Based on the sensational messages in mainstream media, I often hear the following question from consumers "Why does Microsoft have more security issues than other software platforms?". To this I typically respond "They don't... it is all relative" and "The bigger you are the larger the target you have on your back".
The fact is Microsoft dominates the information technology solutions landscape with its multitude of software products. As a result, when compared to other platforms, it has far more users who are pushing the boundaries of its software and utilizing it in unexpected ways.
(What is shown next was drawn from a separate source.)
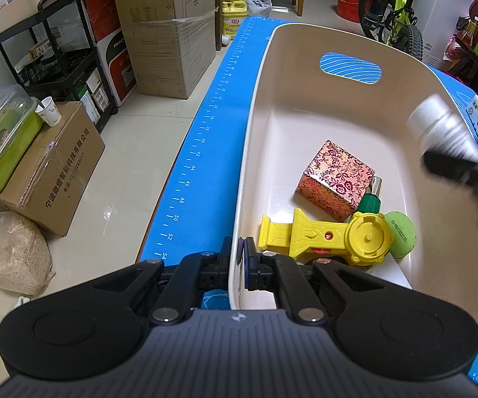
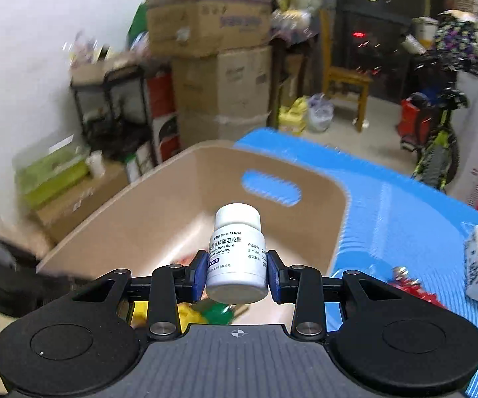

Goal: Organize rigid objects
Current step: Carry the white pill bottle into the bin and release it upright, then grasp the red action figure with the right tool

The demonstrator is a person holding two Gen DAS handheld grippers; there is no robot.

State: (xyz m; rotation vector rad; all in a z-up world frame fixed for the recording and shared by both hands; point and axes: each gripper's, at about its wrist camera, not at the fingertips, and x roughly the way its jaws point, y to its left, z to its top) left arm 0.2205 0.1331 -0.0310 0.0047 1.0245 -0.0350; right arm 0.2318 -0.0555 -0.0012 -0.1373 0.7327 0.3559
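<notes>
The left gripper is pinching the near rim of the cream bin, which is sitting on the blue mat. The right gripper is squeezing a white pill bottle above the bin.

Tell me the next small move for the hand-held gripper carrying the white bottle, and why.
Probably carry it on over the bin and lower it before opening. The right hand-held gripper is shut on the white bottle above the beige bin's near rim, while the left hand-held gripper clamps that rim, steadying it.
</notes>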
Not to mention, for those folks ( ethical or otherwise ) who make a living identifying and exposing software vulnerabilities, the Windows platform is a much more attractive target as it offers significantly greater opportunities in terms of exposure and financial gain.
This past week a vulnerability was exposed in the Microsoft ASP.NET framework by a couple of independent security 'researchers'. The exploit was characterized as an 'Oracle Padding' vulnerability and had the potential to expose confidential information for any ASP.NET website which was susceptible. Rather than following professional disclosure policies, the 'researchers' did not cooperate with Microsoft and decided to release the exploit details into the wild before any patch or workaround could be made available.
In support of my opening statement regarding "the bigger you are...", over the past 7 years the DotNetNuke community has grown to hundreds of thousands of production deployments worldwide and in the process has emerged as a more attractive target. This was validated this past week, when the 'researchers' chose DotNetNuke as their example application for demonstrating the Oracle Padding vulnerability during a conference in Buenos Aires, Argentina.
Unfortunately, this is not the first time we have had to deal with a security vulnerability in the DotNetNuke project. However, this also means that over the years we have been forced to establish security policies and procedures and a level of professional maturity which is unmatched in most open source projects. DotNetNuke has an elite Security Team led by Cathal Connolly and Brandon Haynes; two of the brightest minds from a software security perspective that I have ever had the pleasure of working with. Our Security Team, complemented by direct communication with the Microsoft Web Platform & Tools team, was an effective defense in dealing with the Oracle Padding vulnerability and protecting our community.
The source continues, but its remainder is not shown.